> Your task
Write out the stretch of lines below that begins at the line with "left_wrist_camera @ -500" and ends at the line with "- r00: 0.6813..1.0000", including both, exactly as given and nothing more.

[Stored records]
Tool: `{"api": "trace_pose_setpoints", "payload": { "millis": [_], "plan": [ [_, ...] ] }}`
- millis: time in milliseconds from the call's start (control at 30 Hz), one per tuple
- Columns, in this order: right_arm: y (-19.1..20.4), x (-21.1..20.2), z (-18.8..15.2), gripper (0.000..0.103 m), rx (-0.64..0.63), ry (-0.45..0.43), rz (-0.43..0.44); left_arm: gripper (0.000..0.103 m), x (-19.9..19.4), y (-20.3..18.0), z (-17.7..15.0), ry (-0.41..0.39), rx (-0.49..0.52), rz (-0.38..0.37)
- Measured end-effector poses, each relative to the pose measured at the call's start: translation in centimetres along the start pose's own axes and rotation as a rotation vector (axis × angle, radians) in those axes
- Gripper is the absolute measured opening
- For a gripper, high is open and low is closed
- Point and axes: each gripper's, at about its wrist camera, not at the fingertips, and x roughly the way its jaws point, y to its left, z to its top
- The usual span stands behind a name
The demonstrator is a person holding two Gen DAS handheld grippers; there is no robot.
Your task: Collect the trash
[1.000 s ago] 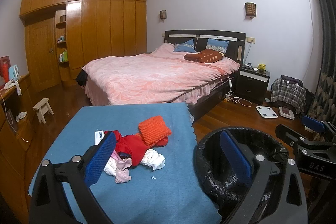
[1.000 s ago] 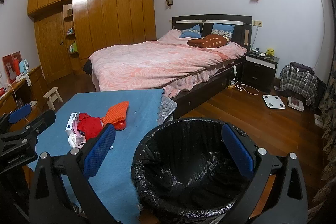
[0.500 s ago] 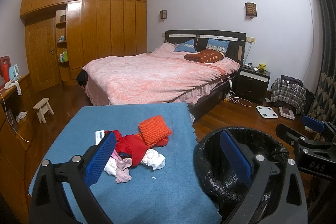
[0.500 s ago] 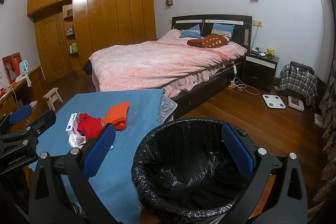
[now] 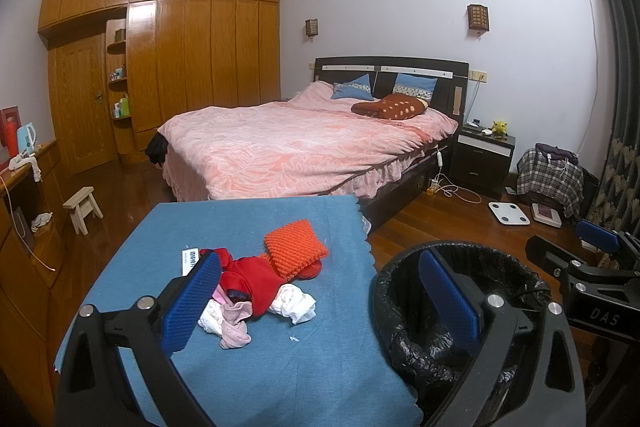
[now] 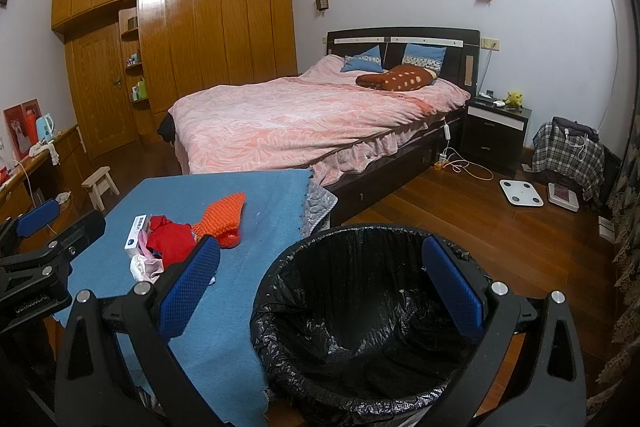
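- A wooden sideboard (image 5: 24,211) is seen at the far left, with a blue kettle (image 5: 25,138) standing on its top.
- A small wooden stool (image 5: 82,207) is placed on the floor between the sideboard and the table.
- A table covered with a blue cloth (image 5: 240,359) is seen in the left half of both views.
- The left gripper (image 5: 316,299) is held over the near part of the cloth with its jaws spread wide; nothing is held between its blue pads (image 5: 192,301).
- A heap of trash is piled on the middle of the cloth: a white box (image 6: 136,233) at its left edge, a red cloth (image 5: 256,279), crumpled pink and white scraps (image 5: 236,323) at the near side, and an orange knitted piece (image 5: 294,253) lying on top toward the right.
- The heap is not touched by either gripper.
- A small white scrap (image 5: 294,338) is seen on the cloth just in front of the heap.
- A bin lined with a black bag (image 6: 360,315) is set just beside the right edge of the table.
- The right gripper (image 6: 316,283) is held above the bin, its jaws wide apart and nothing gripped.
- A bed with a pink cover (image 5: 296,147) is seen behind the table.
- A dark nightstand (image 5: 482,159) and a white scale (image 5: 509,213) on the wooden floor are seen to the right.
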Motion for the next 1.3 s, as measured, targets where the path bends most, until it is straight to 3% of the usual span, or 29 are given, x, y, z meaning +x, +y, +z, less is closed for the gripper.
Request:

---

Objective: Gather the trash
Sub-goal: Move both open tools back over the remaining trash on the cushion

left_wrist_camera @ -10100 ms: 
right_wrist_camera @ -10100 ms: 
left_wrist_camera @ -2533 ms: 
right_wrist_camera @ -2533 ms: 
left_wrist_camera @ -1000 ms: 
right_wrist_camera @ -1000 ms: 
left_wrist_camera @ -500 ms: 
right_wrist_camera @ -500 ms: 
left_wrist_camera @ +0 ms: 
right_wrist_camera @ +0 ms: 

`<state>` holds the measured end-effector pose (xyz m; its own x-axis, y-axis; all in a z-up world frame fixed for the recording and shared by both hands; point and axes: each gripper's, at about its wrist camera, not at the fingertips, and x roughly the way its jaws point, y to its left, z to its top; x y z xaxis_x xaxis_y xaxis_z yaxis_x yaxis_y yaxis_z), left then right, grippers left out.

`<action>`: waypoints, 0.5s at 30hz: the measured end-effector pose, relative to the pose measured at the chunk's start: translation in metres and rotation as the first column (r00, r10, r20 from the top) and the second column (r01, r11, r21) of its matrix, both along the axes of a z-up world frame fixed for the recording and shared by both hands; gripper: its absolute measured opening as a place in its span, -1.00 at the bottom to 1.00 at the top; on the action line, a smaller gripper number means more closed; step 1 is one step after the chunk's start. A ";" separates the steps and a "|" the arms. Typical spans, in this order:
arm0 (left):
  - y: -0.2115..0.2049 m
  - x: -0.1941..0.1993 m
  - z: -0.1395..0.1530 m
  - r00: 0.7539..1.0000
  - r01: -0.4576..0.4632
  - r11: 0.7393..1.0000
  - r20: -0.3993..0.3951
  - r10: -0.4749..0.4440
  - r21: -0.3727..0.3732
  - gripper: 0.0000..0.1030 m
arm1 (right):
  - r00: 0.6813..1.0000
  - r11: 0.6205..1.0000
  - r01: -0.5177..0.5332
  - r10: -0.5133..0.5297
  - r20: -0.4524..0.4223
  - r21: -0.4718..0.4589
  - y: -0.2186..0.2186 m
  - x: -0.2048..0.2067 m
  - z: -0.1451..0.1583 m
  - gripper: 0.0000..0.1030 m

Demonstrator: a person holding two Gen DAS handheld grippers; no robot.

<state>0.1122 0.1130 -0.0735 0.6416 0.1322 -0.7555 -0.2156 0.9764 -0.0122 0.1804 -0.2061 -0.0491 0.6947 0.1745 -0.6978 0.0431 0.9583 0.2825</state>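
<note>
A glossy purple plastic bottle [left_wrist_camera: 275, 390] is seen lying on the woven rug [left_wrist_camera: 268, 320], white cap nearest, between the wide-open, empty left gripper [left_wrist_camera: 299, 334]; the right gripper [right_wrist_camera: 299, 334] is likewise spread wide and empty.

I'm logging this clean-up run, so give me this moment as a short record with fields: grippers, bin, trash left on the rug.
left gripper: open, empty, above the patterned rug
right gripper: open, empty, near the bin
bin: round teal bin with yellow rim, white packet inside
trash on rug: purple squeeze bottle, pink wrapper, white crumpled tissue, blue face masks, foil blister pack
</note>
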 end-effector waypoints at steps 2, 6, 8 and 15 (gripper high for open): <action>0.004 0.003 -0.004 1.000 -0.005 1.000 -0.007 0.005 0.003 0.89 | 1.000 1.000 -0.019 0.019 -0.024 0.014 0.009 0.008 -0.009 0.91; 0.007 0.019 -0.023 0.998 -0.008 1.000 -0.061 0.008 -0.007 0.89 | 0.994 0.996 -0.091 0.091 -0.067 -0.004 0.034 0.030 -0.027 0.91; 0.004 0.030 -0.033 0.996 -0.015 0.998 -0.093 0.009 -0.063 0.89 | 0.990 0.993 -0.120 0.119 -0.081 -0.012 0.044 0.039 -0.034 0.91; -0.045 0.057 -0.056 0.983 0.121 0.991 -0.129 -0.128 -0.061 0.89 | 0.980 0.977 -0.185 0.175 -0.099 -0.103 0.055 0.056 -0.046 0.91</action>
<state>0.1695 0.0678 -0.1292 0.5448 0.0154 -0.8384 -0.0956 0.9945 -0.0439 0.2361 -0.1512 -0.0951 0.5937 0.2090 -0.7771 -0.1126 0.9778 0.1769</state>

> Response to the task
left_wrist_camera @ -500 ms: 
right_wrist_camera @ -500 ms: 
left_wrist_camera @ +0 ms: 
right_wrist_camera @ +0 ms: 

`<state>` holds the measured end-effector pose (xyz m; its own x-axis, y-axis; all in a z-up world frame fixed for the recording and shared by both hands; point and axes: each gripper's, at about its wrist camera, not at the fingertips, and x roughly the way its jaws point, y to its left, z to its top; x y z xaxis_x xaxis_y xaxis_z yaxis_x yaxis_y yaxis_z), left then right, grippers left out.

`<action>`: waypoints, 0.5s at 30hz: the measured end-effector pose, relative to the pose measured at the chunk's start: translation in metres and rotation as the first column (r00, r10, r20 from the top) and the second column (r01, r11, r21) of its matrix, both along the axes of a z-up world frame fixed for the recording and shared by both hands; gripper: its absolute measured opening as a place in its span, -1.00 at the bottom to 1.00 at the top; on the action line, a smaller gripper number means more closed; step 1 is one step after the chunk's start. A ";" separates the steps and a "|" the arms. Typical spans, in this order:
arm0 (left):
  - y: -0.2115..0.2049 m
  - x: -0.1941..0.1993 m
  - z: -0.1395..0.1530 m
  - r00: 0.7539..1.0000
  - r01: -0.4576..0.4632
  - r11: 0.7393..1.0000
  - r20: -0.3993..0.3951
  - r10: -0.4749..0.4440
  - r21: -0.3727..0.3732
  - gripper: 0.0000..0.1030 m
arm1 (right):
  - r00: 0.6813..1.0000

This output requires nothing further.